## EXERCISE BRIEF:
In which lines of the data does the string "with" appear? Copy every one.

————

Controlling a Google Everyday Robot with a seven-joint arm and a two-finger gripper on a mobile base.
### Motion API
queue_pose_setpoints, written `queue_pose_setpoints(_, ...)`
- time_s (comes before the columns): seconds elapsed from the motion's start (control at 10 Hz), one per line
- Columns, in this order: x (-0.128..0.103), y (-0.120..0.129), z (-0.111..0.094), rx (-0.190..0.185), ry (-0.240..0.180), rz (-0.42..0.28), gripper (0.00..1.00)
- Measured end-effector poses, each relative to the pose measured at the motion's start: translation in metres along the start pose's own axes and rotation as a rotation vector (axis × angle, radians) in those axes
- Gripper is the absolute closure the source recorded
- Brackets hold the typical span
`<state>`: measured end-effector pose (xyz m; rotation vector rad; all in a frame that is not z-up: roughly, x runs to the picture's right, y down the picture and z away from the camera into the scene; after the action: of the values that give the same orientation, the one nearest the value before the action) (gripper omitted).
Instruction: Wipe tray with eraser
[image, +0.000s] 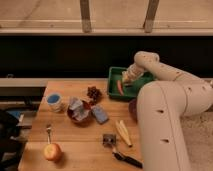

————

## WRITTEN RESPONSE:
Controlling a Google Everyday Robot with a seven-joint arm and a two-finger gripper on a mobile base.
Instruction: Wipe tray with eraser

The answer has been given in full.